Zen temples and Shinto shrines and the less frequent Christian churches pop up everywhere. You can grow overwhelmed with temples like we grew weary of Catholic churches while hiking the Camino. For the most part both are filled with gold or silver, fine painting, statues of holy people and feel sacred. I experience sacredness as a thickness in the atmosphere that is thousands of intentions and prayers by worshipers and the curious. The Japanese attention to beauty can also be quite simple and is especially evident outside the Zen temples with lovely gardens of bonsai-style trimmed trees, the placement of stones, and the raking of gravel in patterns.
Finally, even on holiday attention and intention is important. On our first day in Kyoto we hopped the bus, as recommended by the tourist office, to three of the temples on Reed’s list because they had been of special interest to his mother. We were among the throngs of tourists parading past the gardens, described above, the ponds filled with koi, the lovely temples and their Buddha statues.

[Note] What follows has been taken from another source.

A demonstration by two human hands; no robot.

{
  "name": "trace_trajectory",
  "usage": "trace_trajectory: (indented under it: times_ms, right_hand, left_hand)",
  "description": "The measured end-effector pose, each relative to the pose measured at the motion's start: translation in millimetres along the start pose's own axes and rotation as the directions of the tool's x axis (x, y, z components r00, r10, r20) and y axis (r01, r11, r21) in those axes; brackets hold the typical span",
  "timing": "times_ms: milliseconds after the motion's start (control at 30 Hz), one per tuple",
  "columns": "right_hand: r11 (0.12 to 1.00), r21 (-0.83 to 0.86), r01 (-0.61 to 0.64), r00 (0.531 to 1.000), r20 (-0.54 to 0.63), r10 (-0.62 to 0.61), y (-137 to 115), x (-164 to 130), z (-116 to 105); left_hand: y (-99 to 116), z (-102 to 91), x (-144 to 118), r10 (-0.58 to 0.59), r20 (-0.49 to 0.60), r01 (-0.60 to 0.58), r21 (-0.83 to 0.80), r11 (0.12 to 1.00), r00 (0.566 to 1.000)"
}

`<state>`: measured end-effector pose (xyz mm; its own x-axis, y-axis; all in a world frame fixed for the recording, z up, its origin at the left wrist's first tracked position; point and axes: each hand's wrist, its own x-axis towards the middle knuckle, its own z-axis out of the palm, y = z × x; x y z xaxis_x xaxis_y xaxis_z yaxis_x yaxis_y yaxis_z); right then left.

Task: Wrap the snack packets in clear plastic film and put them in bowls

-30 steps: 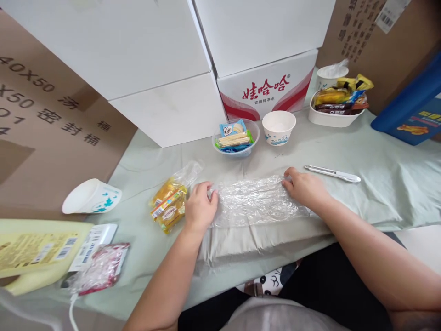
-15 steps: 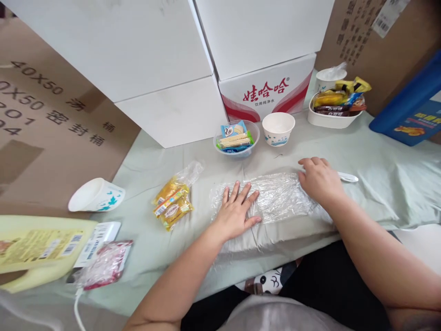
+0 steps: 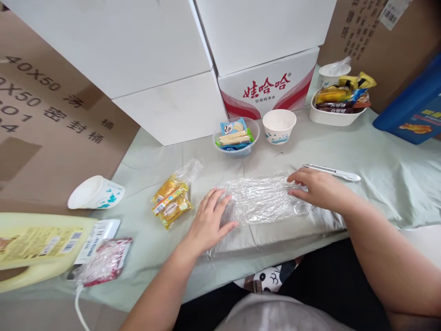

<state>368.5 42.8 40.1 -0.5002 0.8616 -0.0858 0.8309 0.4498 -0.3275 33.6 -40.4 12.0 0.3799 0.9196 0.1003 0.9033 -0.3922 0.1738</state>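
Observation:
A crumpled sheet of clear plastic (image 3: 262, 197) lies spread on the cloth-covered table in front of me. At its left end rests my left hand (image 3: 210, 218), fingers extended and thumb apart, touching the plastic's edge. My right hand (image 3: 320, 191) is over the right end, thumb and fingers apart with the fingertips at the film. Just behind the right hand lies a white utility knife (image 3: 339, 173), its near part close to the fingers. To the left of my left hand is a clear bag of yellow-wrapped snacks (image 3: 172, 200).
Along the back stand a clear bowl of snacks (image 3: 253, 133), a paper cup (image 3: 278, 131) and a white tub of snacks (image 3: 334, 116). A paper cup (image 3: 98, 192) lies tipped at left, near a yellow jug (image 3: 41, 248). Boxes (image 3: 265, 87) wall the back; a blue container (image 3: 413, 115) stands right.
My left hand has slid left, off the middle of the plastic to its left end. The right hand has shifted slightly, uncovering more of the utility knife.

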Motion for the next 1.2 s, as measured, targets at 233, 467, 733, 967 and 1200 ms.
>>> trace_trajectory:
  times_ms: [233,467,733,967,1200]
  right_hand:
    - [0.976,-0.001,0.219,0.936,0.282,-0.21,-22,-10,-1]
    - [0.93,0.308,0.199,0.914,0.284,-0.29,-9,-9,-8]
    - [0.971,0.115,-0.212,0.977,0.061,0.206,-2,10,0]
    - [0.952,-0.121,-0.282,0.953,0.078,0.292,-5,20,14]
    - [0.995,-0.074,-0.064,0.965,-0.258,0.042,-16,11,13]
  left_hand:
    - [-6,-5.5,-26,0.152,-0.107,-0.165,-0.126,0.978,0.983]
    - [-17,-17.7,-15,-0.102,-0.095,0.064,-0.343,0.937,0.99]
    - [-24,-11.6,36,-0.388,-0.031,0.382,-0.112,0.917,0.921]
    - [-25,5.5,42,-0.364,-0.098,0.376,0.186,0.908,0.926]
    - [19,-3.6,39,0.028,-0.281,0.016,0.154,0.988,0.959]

We found ourselves exhausted and not enjoying much. With a mindset that accepted Kyoto as a tourist filled city, an earlier start, and choosing less popular locations, we had a better experience.
Japan has been a wonderful journey, although a regroup after my plans for Palestine were aborted. We have visited in-person places and ideas Reed heard and read about as a child. We have seen a culture more focused on other than self, which sees imperfection as part of life and finds the beauty in the flaws as well as the impermanence. All are wonderful reminders to bring back to the US and my next chapter.